▸ **Assignment**: Search term "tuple": copy each line of the data containing it.

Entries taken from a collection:
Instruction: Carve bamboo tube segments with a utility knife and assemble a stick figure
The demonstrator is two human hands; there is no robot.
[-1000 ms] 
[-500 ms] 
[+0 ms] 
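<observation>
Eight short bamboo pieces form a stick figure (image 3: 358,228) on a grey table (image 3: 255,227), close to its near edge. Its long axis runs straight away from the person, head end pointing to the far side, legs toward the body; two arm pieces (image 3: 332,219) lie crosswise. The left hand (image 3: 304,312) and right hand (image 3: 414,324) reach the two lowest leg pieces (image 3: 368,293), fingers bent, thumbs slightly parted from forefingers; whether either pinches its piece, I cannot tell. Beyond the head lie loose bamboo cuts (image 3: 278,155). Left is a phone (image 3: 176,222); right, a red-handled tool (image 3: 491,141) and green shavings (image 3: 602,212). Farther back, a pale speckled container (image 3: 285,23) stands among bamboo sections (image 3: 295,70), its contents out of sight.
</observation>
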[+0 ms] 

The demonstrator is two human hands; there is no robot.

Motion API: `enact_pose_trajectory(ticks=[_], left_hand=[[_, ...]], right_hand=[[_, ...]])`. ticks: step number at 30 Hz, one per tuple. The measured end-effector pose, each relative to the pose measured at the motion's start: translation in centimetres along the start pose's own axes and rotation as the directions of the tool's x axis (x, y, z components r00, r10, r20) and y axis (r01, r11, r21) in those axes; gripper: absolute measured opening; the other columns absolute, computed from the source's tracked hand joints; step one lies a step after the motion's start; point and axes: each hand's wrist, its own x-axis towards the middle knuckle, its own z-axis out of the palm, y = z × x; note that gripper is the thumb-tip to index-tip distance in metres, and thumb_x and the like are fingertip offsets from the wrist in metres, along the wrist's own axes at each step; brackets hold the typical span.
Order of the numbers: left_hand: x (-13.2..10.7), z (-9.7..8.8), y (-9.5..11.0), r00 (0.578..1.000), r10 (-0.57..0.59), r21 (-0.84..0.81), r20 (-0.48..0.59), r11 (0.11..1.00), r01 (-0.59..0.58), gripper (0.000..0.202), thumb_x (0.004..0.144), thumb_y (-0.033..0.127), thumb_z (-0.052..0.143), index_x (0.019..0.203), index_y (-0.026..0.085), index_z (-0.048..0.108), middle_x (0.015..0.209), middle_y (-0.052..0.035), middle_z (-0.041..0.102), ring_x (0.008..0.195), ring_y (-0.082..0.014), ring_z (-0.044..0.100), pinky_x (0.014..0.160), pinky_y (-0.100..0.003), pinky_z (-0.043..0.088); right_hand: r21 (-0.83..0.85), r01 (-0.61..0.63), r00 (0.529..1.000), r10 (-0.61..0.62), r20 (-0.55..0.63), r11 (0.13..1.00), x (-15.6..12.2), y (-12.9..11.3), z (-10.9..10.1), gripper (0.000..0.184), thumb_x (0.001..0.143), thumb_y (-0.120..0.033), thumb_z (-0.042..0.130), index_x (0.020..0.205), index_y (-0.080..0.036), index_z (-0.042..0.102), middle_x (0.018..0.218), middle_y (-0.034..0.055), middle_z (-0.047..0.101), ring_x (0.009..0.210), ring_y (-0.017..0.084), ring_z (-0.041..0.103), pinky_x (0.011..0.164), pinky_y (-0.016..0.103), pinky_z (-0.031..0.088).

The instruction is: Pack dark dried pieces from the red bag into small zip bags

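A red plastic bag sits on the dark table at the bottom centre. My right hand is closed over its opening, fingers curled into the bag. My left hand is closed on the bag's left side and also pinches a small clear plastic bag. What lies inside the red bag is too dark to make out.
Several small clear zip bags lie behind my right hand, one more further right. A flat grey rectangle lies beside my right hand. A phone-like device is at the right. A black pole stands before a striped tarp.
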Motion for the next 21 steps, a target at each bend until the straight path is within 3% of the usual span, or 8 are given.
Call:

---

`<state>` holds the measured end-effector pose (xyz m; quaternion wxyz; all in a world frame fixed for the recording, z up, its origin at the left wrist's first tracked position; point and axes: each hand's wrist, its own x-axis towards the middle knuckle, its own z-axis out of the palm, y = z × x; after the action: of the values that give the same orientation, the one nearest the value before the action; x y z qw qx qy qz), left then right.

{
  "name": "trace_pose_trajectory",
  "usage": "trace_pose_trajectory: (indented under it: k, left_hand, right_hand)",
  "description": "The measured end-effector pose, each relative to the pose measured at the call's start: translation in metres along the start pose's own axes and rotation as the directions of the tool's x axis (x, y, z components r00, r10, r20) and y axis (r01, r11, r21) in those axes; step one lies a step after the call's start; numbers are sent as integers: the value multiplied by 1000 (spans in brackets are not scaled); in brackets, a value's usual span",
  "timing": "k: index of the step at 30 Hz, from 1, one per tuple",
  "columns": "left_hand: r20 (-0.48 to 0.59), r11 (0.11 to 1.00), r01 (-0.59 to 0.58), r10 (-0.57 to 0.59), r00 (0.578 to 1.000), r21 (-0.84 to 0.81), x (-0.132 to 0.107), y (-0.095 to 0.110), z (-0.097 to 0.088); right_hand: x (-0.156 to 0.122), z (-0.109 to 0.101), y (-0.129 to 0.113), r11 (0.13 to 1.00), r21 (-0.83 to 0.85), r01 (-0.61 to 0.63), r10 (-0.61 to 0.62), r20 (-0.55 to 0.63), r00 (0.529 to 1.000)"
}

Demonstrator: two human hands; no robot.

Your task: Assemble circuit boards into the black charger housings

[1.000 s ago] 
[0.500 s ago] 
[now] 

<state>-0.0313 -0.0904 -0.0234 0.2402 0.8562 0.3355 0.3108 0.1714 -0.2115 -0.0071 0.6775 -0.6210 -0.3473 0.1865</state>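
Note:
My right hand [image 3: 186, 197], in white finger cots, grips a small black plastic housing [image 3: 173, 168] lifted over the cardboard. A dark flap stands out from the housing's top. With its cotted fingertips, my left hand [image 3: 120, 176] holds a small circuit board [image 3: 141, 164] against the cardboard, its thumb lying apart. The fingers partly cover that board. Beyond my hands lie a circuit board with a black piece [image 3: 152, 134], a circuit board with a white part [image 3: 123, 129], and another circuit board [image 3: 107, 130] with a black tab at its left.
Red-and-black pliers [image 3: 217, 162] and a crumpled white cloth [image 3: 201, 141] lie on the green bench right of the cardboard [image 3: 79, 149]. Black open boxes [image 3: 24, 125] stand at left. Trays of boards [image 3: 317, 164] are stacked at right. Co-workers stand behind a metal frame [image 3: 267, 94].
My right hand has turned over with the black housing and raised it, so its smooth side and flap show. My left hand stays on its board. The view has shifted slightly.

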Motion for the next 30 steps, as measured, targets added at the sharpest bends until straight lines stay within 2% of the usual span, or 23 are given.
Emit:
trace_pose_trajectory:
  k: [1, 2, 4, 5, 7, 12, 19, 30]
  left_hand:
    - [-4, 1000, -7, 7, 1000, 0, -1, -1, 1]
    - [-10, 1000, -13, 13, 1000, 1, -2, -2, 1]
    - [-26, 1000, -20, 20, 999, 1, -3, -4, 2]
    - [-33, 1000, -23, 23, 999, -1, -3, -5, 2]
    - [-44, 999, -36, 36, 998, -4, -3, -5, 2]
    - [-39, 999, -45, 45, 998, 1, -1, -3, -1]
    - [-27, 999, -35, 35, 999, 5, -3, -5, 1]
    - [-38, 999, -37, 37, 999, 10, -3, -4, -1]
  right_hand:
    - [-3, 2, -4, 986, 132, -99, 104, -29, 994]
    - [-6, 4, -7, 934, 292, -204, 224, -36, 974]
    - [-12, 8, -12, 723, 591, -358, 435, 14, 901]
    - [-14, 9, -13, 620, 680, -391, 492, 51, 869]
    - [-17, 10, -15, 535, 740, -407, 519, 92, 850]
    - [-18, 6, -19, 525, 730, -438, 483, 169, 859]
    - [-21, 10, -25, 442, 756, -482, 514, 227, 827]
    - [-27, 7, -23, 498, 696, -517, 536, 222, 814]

▸ **Exercise answer**:
Motion API: `enact_pose_trajectory(ticks=[_], left_hand=[[_, ...]], right_hand=[[_, ...]])`. ticks: step number at 30 Hz, one per tuple. The measured end-effector pose, each relative to the pose measured at the motion's start: translation in centimetres along the start pose's own axes and rotation as the directions of the tool's x axis (x, y, z components r00, r10, r20) and y axis (r01, r11, r21) in those axes; gripper: absolute measured opening; the other columns absolute, computed from the source's tracked hand joints; step one lies a step after the motion's start; point and axes: each hand's wrist, its own x-axis towards the middle knuckle, its own z-axis out of the palm, y = z × x; note that gripper is the thumb-tip to index-tip distance in metres, and thumb_x and the like are fingertip offsets from the wrist in metres, along the wrist's own axes at each step; brackets hold the typical span.
  "timing": "k: index of the step at 30 Hz, from 1, one per tuple",

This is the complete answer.